Task description:
Look below for the line containing "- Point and"; from there, print each line exactly up to and including the line containing "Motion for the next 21", and stop.

** Input follows **

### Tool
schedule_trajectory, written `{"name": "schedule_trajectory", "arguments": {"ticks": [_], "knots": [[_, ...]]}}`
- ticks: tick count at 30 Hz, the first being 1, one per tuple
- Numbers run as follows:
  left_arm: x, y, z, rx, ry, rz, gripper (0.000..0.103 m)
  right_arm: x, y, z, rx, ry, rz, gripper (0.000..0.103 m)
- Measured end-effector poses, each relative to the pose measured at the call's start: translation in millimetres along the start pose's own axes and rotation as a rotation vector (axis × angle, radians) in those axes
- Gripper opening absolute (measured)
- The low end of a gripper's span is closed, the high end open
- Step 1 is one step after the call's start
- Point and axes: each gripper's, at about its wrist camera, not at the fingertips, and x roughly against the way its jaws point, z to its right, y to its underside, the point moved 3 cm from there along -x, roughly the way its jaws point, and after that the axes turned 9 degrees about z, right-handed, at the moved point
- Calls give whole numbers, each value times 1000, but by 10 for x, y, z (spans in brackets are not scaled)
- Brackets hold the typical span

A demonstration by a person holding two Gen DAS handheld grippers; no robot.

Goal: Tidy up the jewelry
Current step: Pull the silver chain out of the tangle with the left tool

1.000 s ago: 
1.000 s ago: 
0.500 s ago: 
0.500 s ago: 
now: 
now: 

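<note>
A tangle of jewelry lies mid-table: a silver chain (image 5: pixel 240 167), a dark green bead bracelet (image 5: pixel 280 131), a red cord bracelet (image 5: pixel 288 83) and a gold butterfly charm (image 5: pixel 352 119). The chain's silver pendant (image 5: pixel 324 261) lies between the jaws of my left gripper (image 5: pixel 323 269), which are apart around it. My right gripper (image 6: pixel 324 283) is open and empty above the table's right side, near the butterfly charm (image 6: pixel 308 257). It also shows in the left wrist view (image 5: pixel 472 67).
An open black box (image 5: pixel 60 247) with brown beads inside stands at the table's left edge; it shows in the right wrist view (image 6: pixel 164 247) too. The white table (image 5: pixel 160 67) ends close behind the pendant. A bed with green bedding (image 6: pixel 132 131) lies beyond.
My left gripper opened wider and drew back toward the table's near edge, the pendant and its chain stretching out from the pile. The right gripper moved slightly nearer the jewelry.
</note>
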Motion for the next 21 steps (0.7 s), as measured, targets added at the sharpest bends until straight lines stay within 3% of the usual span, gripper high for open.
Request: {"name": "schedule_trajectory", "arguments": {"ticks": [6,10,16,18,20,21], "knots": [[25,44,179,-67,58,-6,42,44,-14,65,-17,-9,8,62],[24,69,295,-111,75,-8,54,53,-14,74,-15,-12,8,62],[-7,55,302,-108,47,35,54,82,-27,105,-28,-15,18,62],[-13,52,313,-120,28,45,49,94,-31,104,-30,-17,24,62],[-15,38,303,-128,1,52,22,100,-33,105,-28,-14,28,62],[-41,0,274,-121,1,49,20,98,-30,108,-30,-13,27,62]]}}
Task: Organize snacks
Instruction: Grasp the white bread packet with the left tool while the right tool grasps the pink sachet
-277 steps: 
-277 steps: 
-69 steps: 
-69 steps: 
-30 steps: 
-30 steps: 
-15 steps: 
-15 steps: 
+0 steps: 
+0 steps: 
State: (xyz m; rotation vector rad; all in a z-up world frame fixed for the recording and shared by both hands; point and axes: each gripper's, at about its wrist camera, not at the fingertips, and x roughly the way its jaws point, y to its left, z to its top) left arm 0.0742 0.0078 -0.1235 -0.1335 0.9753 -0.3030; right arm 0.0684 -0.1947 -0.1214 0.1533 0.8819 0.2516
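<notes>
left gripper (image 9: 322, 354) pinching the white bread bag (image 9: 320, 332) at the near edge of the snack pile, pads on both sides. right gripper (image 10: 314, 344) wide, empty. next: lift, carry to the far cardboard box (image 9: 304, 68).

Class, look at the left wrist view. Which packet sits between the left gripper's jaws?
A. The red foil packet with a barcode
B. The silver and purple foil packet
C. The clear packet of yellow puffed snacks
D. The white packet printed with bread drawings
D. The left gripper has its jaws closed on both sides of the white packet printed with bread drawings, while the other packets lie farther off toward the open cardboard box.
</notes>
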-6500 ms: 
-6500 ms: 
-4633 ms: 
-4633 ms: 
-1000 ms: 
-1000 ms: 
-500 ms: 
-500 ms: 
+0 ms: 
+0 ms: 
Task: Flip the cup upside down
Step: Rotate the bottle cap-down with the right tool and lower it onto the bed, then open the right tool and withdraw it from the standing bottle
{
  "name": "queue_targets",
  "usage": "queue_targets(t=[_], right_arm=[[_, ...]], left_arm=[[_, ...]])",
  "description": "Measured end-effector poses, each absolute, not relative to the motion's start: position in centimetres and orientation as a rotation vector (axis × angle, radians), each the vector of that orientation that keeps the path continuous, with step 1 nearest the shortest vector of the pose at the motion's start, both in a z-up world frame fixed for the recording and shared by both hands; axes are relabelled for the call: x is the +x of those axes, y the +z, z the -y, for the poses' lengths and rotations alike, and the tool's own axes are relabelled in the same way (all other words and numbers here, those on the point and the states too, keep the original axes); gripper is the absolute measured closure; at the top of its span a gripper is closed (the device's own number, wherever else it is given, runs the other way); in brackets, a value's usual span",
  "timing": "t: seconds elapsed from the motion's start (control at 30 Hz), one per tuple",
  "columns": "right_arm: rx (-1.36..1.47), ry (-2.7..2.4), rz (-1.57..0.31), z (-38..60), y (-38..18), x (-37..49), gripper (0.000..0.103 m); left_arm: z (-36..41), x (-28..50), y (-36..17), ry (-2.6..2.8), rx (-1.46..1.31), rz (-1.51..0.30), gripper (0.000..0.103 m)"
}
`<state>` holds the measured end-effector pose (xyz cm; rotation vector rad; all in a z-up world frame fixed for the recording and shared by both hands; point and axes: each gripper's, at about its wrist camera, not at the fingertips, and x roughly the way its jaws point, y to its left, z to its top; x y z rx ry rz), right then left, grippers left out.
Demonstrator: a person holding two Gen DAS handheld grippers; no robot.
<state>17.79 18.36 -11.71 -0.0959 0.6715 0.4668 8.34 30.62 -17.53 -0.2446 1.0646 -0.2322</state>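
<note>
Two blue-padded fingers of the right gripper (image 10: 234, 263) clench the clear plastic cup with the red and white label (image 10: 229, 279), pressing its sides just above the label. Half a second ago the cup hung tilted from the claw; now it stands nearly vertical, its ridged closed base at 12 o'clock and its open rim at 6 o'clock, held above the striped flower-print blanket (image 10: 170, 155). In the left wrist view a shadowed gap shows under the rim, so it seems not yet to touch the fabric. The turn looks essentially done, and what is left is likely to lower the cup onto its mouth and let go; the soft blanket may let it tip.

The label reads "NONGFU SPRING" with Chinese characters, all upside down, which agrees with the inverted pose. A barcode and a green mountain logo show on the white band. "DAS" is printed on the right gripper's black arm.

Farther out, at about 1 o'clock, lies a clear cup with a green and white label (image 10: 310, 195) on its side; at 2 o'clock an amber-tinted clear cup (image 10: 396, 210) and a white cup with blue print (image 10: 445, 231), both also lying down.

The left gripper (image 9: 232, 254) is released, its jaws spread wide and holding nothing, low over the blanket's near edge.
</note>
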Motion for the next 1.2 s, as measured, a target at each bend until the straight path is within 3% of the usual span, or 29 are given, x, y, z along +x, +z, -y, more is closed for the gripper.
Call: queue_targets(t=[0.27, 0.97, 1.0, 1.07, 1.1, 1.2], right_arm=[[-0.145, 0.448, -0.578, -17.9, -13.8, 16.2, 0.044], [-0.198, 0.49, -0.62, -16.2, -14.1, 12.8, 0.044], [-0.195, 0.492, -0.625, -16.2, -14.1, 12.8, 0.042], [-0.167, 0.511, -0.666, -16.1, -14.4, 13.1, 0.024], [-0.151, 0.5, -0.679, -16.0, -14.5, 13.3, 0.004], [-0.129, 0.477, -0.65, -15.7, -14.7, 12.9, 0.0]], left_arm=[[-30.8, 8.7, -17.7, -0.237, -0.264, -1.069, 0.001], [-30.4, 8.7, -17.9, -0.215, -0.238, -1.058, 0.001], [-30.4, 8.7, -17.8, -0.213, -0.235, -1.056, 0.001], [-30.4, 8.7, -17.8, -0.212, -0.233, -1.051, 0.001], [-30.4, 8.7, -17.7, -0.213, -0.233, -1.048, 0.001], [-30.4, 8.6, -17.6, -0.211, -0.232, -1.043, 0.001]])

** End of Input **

Reply to the exercise:
- Point and axes: each gripper's, at about its wrist camera, not at the fingertips, and x roughly against the way its jaws point, z to its right, y to its underside, the point moved 3 cm from there along -x, roughly the way its jaws point, and after that the axes turned 9 degrees about z, right-handed, at the moved point
- Calls give whole numbers, each value times 1000, but by 10 for x, y, z (spans in brackets are not scaled)
- Brackets hold the typical span

A demonstration by a person holding two Gen DAS handheld grippers; no robot.

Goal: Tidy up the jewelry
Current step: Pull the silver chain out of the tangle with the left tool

1.000 s ago: 
1.000 s ago: 
0.500 s ago: 
0.500 s ago: 
now: 
now: 

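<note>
A tangle of jewelry lies mid-table: a silver chain (image 5: pixel 240 167), a dark green bead bracelet (image 5: pixel 280 131), a red cord bracelet (image 5: pixel 288 83) and a gold butterfly charm (image 5: pixel 352 119). The chain's silver pendant (image 5: pixel 324 261) lies between the jaws of my left gripper (image 5: pixel 323 269), which are apart around it. My right gripper (image 6: pixel 324 283) is open and empty above the table's right side, near the butterfly charm (image 6: pixel 308 257). It also shows in the left wrist view (image 5: pixel 472 67).
An open black box (image 5: pixel 60 247) with brown beads inside stands at the table's left edge; it shows in the right wrist view (image 6: pixel 164 247) too. The white table (image 5: pixel 160 67) ends close behind the pendant. A bed with green bedding (image 6: pixel 132 131) lies beyond.
My left gripper opened wider and drew back toward the table's near edge, the pendant and its chain stretching out from the pile. The right gripper moved slightly nearer the jewelry.
</note>
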Motion for the next 21 steps (0.7 s), as measured, targets added at the sharpest bends until straight lines stay within 3% of the usual span, gripper high for open.

The answer was written out completely.